A few days ago I suddenly realized that the answer to the question that I posted here nearly 3 years ago is actually quite simple. "Is the kinetic energy of the electron in the Hydrogen groundstate the result of radial motion only, or are there also contributions from non-radial motion?"

To find the total kinetic energy one starts with the lenght of the momentum vector squared, p.p. This is turned into the differential operator - h-bar^2 grad.grad. When this operator acts on a radial wave function (as is the case in the ground state), we obtain the result that is well-known, e.g. from the Laplace operator in spherical coordinates:- h-bar^2 {d^2/dr^2 + (2/r)d/dr}.

Now we consider the kinetic energy associated with radial motion only. To eliminate non-radial terms we take the projection of the momentum vector on a unit vector from the origin to the point (x, y, z). This radial unit vector is given by u = (x/r, y/r, z/r). The radial momentum squared is now given by (u.p)^2. We convert this into the differential operator - h-bar^2 (u.grad)(u.grad). If this operator acts on a radial wave function, the result reduces to: - h-bar^2 d^2/dr^2.

Comparing these results, we see that there are indeed angular (non-radial) contributions to the kinetic energy. They are given by: - h-bar^2 (2/r)d/dr.

It is straightforward to evaluate the expectation values of these three operators in the Hydrogen ground state. The total kinetic energy is +1 (in Rydberg energy units), the radial kinetic energy is -1 and the angular kinetic energy is +2.

Answer 3

On average there is no motion at all, i.e., there is no systematic displacements. But there are "fluctuations" with non zero squares averaged. Classically speaking, it is like a Brownian motion in a limited space. But let us set aside a classical picture. Apart from momentum representation of the wave function, there is a simple proof that the electron may have unlimited velocity in the ground state.

Let us consider a scattering process in the first Born approximation. The projectile is heavy (proton, for example). From kinematic reasoning, a still electron cannot scatter a heavy proton to large angles, there is a limiting angle determined with the ratio $m_e/m_p$. However the scattering cross section is not zero for larger angles. Although small, the cross section is never zero. It is because the electron may have high instant velocity at the moment of scattering and this may push a heavy projectile back. The latter effect is described with the atomic form-factor $|F(\mathbf{q})|>0 $ for any scattering angle.

Answer 4

You have two questions which are not quite the same. One is

Is there only radial motion in the hydrogen ground state?

and the other is

If so, that would be a rather odd result. Let us say the electron is at position $(x, 0, 0)$. Then the kinetic energy would be the result of motion either away from the nucleus (direction $+x$) or towards the nucleus ($-x$), but not from motion perpendicular to the $x$-axis.

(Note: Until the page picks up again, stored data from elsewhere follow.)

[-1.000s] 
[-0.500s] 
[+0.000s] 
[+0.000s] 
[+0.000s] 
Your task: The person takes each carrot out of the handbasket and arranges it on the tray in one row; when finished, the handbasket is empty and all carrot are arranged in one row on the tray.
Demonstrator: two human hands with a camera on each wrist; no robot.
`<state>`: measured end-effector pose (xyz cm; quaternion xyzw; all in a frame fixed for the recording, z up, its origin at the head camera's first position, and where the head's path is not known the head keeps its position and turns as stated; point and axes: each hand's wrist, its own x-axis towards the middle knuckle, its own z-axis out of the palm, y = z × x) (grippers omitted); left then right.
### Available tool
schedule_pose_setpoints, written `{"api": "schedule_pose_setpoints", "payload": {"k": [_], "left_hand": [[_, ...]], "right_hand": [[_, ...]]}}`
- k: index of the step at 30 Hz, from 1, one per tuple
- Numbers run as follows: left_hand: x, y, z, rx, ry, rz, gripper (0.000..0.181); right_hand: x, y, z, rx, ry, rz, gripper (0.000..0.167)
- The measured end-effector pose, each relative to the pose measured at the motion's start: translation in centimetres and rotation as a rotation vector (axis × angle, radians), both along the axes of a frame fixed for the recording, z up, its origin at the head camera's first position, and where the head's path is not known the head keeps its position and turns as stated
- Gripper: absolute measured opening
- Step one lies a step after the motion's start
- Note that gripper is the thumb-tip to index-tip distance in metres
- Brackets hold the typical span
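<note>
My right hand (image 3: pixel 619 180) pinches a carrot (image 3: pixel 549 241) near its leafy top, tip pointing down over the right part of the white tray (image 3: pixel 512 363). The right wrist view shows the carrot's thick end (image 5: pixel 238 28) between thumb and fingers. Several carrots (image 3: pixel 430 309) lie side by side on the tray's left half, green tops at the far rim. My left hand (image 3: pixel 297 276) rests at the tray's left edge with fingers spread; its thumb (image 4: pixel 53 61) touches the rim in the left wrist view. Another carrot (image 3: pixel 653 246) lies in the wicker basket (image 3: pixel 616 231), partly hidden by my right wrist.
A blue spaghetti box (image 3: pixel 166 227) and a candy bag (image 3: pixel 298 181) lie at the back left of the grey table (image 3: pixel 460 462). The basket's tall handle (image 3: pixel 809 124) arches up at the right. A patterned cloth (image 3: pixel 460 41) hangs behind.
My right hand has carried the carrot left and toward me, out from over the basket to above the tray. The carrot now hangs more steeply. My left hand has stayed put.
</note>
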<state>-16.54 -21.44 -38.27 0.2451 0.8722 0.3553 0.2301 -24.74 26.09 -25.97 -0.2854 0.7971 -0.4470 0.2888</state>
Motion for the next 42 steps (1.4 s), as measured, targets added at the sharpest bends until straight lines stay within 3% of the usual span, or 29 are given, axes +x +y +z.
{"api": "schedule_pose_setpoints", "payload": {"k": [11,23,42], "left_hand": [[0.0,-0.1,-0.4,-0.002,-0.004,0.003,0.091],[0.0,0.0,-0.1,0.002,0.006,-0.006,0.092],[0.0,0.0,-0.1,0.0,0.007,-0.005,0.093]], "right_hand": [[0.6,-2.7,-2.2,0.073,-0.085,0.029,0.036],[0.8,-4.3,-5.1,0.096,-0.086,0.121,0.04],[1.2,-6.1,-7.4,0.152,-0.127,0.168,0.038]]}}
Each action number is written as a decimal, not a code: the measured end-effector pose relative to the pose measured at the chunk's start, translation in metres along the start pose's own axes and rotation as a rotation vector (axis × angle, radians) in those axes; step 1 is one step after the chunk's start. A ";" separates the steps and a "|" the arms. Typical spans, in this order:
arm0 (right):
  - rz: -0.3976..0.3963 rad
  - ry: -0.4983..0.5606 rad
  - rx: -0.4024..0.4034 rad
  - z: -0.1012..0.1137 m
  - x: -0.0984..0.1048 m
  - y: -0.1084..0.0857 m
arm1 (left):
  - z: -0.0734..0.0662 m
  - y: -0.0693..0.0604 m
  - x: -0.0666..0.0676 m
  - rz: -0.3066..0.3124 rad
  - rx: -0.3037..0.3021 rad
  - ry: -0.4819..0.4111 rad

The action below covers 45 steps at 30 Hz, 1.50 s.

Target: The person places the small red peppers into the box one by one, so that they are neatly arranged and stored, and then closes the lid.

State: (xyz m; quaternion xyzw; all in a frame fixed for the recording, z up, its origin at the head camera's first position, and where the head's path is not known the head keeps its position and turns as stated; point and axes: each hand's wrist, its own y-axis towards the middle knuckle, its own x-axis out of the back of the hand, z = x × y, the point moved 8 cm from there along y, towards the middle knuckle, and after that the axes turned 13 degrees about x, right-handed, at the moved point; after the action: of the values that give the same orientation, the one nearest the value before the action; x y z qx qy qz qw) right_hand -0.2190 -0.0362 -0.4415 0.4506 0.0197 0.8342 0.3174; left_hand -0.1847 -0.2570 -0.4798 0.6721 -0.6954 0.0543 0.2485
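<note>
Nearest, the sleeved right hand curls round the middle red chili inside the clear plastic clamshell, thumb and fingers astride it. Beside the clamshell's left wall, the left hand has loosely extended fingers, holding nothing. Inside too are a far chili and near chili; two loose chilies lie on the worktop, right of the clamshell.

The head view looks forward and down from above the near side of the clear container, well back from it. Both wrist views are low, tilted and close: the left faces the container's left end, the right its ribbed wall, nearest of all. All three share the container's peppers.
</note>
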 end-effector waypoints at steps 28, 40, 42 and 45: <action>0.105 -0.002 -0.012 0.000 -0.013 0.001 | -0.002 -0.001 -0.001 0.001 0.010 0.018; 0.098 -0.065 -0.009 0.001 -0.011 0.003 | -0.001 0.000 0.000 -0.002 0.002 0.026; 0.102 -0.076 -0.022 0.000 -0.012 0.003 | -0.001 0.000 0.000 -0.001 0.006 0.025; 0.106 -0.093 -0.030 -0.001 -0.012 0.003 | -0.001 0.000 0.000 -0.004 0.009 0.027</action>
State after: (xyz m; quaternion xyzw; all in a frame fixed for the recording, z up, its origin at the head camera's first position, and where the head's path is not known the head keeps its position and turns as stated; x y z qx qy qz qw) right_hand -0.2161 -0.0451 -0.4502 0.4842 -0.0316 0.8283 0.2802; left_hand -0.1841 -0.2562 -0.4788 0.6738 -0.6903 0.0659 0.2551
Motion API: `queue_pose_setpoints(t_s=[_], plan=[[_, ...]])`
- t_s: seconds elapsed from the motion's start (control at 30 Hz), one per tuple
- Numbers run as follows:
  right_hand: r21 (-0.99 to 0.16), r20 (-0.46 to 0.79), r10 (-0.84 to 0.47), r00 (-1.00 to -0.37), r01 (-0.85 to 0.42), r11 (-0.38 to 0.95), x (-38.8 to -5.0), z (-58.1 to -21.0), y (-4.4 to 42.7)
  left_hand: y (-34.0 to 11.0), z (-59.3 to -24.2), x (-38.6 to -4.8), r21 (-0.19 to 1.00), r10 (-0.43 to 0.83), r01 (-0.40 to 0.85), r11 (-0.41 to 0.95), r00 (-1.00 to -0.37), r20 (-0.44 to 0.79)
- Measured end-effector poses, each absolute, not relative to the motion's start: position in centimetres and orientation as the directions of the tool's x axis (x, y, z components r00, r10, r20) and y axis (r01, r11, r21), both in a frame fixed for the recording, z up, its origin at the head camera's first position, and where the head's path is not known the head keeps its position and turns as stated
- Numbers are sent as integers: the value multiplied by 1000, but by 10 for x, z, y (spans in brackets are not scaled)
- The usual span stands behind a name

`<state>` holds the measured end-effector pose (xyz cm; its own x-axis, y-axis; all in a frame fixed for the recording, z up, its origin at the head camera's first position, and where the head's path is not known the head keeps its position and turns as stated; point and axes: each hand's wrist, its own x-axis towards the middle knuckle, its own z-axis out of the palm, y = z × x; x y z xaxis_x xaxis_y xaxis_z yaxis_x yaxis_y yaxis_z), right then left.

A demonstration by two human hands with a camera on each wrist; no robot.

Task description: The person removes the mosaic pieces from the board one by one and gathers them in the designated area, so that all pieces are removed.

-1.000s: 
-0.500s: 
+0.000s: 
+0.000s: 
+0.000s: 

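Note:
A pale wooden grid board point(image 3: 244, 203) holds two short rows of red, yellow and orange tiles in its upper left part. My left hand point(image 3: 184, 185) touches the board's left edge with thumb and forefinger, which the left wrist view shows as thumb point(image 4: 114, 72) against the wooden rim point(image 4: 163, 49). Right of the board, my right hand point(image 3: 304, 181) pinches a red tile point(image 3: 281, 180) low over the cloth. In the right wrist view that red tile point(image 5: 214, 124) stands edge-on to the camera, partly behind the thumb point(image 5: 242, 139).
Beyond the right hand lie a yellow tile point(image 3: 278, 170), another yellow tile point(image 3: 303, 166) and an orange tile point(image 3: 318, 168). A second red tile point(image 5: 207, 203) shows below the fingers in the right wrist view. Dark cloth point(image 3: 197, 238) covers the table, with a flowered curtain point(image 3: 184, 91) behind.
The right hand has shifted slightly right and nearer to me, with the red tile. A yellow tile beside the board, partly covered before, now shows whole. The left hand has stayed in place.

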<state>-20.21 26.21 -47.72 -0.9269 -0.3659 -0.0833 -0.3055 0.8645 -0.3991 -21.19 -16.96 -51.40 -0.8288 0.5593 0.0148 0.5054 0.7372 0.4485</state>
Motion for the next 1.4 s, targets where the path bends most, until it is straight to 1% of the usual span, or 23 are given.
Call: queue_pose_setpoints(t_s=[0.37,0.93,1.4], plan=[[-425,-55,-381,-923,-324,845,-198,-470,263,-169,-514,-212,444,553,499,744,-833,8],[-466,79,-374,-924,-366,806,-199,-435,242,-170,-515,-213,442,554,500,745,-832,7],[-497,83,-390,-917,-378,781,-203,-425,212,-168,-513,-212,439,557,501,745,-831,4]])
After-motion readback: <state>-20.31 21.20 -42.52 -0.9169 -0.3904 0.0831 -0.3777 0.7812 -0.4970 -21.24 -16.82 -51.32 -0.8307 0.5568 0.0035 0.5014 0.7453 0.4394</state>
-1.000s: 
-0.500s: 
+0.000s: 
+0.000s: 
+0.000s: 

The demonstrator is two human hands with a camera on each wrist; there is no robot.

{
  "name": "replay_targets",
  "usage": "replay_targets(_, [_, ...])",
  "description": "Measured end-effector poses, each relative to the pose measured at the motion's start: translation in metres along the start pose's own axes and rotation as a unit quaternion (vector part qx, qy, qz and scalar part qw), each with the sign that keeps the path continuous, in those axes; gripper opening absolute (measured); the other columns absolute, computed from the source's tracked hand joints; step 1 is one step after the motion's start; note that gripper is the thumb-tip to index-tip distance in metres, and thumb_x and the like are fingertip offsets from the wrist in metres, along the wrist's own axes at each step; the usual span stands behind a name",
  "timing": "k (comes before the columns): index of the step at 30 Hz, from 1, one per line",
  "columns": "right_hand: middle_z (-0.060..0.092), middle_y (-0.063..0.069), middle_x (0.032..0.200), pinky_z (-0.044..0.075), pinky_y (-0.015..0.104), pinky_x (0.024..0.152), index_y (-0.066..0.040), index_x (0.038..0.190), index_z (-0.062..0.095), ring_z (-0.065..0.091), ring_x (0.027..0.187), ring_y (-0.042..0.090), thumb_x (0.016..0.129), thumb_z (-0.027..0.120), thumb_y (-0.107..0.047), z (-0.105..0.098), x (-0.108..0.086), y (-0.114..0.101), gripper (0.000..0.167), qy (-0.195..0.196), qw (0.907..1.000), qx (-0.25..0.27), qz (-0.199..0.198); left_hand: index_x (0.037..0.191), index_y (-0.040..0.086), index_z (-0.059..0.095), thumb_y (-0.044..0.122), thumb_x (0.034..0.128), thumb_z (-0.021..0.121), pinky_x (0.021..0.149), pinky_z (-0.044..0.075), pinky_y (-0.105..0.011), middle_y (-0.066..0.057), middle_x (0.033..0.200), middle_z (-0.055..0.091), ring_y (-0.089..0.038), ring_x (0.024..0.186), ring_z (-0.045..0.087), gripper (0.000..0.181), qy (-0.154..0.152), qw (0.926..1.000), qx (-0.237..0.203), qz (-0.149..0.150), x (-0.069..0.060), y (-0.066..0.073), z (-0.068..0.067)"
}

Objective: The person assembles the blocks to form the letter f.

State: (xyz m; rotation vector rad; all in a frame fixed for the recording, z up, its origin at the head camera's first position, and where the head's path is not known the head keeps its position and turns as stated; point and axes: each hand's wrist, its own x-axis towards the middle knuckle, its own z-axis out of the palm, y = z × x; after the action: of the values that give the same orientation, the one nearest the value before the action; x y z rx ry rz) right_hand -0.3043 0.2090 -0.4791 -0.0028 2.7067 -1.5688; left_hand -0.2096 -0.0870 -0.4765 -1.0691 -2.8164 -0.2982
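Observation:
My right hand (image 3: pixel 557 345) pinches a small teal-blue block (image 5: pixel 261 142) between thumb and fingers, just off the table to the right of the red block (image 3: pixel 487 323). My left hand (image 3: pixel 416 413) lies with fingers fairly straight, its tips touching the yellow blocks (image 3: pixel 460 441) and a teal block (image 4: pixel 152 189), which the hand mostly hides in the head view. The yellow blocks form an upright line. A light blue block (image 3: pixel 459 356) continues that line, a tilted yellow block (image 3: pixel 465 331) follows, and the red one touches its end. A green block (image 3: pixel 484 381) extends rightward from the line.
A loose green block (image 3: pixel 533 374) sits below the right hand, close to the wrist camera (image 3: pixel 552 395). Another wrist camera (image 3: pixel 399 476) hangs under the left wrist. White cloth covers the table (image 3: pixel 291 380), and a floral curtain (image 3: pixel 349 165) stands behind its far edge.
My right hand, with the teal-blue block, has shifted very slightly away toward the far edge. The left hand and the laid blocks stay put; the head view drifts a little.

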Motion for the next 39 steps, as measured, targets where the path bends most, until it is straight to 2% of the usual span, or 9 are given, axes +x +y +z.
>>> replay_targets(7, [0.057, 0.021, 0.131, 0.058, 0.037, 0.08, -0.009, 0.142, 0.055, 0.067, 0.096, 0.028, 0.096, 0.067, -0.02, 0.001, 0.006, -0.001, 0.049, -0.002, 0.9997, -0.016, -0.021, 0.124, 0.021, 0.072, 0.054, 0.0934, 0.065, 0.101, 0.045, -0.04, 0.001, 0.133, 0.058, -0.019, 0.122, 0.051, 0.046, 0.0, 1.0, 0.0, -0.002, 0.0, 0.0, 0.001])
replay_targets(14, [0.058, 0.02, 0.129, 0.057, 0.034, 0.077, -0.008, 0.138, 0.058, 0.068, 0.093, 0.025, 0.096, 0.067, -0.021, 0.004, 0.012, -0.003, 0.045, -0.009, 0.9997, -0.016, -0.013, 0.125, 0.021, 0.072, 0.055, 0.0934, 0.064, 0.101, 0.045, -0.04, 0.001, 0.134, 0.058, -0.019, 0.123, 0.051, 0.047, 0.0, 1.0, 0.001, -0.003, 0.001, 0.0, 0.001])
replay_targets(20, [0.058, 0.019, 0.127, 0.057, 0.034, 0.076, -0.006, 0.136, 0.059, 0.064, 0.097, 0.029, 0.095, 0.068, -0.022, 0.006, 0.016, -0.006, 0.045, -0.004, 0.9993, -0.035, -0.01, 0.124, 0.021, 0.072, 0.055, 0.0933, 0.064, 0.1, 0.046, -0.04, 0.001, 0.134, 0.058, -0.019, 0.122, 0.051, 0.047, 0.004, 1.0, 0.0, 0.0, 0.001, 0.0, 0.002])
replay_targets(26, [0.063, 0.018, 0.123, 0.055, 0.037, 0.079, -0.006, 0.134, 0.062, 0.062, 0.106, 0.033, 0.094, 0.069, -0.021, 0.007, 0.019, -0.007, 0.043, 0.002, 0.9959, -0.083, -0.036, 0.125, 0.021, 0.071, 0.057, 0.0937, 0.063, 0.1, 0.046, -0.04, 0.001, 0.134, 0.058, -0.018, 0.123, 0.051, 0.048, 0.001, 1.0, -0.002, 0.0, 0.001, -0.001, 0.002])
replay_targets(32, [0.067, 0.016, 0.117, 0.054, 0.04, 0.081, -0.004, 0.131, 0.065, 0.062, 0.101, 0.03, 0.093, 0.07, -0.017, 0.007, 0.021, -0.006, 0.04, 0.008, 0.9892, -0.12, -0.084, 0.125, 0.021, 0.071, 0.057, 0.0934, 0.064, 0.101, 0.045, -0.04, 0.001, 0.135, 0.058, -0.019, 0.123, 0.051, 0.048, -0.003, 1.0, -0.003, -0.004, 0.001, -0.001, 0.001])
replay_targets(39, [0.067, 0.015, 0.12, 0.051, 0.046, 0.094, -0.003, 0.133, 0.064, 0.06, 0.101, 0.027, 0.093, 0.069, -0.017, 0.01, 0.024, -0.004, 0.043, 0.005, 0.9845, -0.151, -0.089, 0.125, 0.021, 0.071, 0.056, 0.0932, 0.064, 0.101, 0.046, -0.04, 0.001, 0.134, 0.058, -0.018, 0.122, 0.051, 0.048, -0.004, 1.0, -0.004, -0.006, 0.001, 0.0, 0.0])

It's important to understand why these are different scenarios: an electron "at" the position $(x,0,0)$ can't be in the ground state. An electron the hydrogen ground state has the position distribution $$ \psi_\text{ground}(r) = A e^{-r/a} $$ where CuriousKev is correct that the normalization $A = 1/\sqrt{\pi a^3}$ and the length scale $a = \hbar^2/me^2$ depend only on the electron$^1$ mass $m$, the unit charge $e$, and the unit of angular momentum $\hbar$. However, an electron at the position $(x,0,0)$ has the position distribution $$ \psi_\text{localized}(r) = \delta^{(3)}(\vec r - (x,0,0)). $$ Since the hydrogen electronic orbitals form a complete orthonormal set of functions, you can use the techniques of Fourier analysis to write $\psi_\text{localized}$ as a superposition of all the ordinary $\psi_{n\ell m}$; the superposition will have contributions from states with all $n$ and $\ell$, but only with the projections $m=0$. (All of the angular momentum wavefunctions with projection $m\neq0$ vanish in the $x$-$y$ plane.)

This $\psi_\text{localized}$ is not a stationary state. The position of the electron will evolve as the different stationary components $\psi_n$ evolve with their different frequencies $E_n/\hbar$. Without having done the simulation I would expect the "most probable" position for the electron to move initially towards the nucleus, but for the probability density to spread out both on the $x$-axis and in the $y$-$z$ plane. So your scenario has both radial kinetic energy, due to the motion along the $x$-axis, and transverse kinetic energy, due to the spreading of the packet in the $y$-$z$-plane.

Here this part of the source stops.